§ Exercise prompt:
Below is a listing; restate from it, character for character, the lines beginning at the line holding "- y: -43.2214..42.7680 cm" and ending at the line holding "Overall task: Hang", both included.

§ Task input:
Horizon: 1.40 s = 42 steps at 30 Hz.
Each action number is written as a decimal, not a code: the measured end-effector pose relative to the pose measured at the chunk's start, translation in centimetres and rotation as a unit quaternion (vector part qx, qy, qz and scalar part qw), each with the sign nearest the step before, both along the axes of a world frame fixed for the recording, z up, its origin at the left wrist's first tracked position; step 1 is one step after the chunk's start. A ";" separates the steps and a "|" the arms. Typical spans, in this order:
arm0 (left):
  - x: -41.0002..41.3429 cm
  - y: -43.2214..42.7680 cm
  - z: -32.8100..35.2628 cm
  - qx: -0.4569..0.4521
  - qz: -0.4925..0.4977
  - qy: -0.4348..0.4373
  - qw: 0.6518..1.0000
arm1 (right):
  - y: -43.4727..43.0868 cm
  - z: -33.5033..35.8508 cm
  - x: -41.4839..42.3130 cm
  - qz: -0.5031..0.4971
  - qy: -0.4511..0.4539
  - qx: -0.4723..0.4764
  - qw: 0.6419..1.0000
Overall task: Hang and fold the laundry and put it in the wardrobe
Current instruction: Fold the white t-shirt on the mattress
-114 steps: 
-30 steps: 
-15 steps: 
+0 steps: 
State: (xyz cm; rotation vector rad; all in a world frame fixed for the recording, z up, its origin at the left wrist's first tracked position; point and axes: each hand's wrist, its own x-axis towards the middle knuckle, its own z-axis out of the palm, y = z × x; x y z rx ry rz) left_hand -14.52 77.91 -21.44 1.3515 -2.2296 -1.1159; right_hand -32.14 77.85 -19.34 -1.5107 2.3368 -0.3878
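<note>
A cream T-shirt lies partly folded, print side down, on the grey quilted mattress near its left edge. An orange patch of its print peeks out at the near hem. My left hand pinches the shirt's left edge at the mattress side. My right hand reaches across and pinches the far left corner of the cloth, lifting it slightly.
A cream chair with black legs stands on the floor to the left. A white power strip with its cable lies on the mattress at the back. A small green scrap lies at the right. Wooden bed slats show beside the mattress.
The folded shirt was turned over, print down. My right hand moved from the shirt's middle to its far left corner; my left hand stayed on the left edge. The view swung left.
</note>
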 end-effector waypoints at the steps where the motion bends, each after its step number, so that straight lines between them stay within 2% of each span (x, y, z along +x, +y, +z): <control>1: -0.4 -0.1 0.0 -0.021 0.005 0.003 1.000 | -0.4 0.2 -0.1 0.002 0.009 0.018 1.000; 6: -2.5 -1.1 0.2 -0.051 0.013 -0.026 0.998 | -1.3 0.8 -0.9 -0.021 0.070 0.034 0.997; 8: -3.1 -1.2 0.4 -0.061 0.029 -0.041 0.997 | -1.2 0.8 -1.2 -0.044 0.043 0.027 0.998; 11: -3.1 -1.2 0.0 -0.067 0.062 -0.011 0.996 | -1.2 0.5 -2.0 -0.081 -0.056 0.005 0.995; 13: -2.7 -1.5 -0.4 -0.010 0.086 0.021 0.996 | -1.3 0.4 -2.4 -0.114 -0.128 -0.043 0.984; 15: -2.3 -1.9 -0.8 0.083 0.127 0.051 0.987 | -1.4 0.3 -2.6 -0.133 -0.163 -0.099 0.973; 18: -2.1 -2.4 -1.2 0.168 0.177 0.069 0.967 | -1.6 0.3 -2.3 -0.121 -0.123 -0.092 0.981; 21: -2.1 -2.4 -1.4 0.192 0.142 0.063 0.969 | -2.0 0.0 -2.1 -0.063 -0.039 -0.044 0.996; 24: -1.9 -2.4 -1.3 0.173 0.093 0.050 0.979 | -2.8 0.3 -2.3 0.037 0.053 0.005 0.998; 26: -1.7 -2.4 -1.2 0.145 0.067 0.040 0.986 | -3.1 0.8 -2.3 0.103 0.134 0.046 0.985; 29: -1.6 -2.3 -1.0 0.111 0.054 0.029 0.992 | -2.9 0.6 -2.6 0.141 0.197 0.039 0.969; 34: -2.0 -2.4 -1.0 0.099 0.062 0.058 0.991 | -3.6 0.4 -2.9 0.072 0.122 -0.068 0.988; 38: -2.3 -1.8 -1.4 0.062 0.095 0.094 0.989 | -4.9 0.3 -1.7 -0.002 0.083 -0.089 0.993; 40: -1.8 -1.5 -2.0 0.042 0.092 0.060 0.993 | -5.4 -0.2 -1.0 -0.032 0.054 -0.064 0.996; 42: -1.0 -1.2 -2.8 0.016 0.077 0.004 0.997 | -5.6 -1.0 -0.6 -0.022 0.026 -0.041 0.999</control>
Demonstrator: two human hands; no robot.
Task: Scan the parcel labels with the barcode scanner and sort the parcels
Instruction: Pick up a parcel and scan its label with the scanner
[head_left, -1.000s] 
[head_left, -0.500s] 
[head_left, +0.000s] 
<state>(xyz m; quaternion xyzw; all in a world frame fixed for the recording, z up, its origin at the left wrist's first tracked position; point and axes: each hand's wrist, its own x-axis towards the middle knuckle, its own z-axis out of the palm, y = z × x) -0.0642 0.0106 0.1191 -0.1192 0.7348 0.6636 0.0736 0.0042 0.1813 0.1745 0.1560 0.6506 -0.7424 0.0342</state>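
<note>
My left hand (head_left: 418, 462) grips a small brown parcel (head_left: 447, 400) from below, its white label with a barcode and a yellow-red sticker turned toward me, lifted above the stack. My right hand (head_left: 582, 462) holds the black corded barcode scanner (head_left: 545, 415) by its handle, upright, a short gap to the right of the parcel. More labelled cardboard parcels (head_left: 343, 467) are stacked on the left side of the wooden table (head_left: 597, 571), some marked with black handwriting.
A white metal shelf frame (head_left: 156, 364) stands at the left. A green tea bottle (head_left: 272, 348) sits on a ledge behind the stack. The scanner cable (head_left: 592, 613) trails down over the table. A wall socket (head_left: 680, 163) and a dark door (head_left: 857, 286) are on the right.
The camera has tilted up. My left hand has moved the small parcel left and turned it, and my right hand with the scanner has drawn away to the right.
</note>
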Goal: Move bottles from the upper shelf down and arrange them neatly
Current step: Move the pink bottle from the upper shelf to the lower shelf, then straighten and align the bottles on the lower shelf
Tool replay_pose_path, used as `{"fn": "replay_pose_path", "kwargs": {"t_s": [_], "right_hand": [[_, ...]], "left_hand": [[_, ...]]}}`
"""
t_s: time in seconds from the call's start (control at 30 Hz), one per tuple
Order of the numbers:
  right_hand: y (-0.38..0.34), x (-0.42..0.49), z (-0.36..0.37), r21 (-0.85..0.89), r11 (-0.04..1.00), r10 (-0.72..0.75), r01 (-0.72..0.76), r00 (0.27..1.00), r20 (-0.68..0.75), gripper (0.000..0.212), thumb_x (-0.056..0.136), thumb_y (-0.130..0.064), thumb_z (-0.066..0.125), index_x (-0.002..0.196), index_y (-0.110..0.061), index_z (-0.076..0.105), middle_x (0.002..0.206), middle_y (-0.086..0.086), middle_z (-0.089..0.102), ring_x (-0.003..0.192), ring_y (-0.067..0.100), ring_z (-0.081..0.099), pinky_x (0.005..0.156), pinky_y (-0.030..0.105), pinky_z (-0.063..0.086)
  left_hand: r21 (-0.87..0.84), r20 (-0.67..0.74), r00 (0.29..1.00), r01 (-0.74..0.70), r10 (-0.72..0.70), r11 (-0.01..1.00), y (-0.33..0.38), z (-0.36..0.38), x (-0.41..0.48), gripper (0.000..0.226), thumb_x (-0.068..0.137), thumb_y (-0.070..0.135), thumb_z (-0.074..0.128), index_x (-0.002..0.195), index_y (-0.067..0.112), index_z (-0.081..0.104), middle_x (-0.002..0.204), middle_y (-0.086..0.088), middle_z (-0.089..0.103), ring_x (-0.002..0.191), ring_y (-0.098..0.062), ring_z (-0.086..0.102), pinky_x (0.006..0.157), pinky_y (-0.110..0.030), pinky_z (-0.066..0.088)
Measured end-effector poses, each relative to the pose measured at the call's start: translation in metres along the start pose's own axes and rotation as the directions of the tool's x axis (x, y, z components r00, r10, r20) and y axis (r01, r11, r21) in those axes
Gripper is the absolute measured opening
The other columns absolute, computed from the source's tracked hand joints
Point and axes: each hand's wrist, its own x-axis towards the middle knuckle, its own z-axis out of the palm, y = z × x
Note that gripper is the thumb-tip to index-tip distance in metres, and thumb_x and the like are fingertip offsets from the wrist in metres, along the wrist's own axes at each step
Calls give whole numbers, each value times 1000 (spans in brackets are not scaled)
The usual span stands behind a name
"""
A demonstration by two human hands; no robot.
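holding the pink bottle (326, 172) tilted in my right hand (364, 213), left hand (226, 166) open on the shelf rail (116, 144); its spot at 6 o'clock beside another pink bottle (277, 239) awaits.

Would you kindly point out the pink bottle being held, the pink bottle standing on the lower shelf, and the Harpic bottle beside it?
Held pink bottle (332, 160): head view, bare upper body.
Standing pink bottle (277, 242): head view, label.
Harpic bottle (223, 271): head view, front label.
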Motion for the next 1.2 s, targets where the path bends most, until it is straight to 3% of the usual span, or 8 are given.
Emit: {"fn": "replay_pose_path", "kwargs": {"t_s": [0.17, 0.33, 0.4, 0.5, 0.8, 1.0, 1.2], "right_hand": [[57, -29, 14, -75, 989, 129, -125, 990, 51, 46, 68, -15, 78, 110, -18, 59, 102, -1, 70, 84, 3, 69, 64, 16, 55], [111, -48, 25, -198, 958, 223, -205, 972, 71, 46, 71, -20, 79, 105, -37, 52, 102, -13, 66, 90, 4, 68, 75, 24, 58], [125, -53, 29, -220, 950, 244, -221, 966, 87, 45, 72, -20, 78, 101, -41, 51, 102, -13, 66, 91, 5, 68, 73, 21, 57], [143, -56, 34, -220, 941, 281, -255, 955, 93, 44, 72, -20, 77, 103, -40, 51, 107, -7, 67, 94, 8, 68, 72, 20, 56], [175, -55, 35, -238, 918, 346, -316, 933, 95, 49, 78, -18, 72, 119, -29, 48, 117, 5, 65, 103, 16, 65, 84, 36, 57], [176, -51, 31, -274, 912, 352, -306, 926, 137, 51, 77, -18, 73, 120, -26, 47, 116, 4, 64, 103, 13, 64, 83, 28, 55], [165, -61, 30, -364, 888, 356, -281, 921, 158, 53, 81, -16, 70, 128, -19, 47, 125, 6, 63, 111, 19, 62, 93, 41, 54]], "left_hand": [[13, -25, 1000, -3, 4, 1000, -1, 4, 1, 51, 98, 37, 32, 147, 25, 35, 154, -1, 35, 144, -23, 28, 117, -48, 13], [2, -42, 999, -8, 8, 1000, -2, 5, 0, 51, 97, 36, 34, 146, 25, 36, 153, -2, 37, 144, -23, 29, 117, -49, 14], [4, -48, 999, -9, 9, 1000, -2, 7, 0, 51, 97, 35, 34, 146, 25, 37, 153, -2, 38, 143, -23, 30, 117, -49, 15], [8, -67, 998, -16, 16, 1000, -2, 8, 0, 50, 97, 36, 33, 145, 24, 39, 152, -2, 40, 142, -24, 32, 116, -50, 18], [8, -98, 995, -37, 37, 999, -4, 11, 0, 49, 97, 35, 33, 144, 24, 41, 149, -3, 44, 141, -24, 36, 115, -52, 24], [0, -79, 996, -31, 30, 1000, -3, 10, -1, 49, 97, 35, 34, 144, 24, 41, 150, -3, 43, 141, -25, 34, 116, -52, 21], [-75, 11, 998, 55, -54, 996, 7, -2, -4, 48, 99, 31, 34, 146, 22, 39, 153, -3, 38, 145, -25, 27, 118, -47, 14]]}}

§ Written reply:
  - y: -43.2214..42.7680 cm
  - z: -32.8100..35.2628 cm
  - qx: -0.4569..0.4521
  - qz: -0.4925..0.4977
  - qy: -0.4348..0.4373
  - qw: 0.6518..1.0000
arm1 (right):
  - y: -43.4727..43.0868 cm
  - z: -33.5033..35.8508 cm
  - x: -41.4839..42.3130 cm
  - qz: -0.5031..0.4971
  - qy: -0.4511..0.4539
  - qx: -0.4723..0.4764
  - qw: 0.6419..1.0000
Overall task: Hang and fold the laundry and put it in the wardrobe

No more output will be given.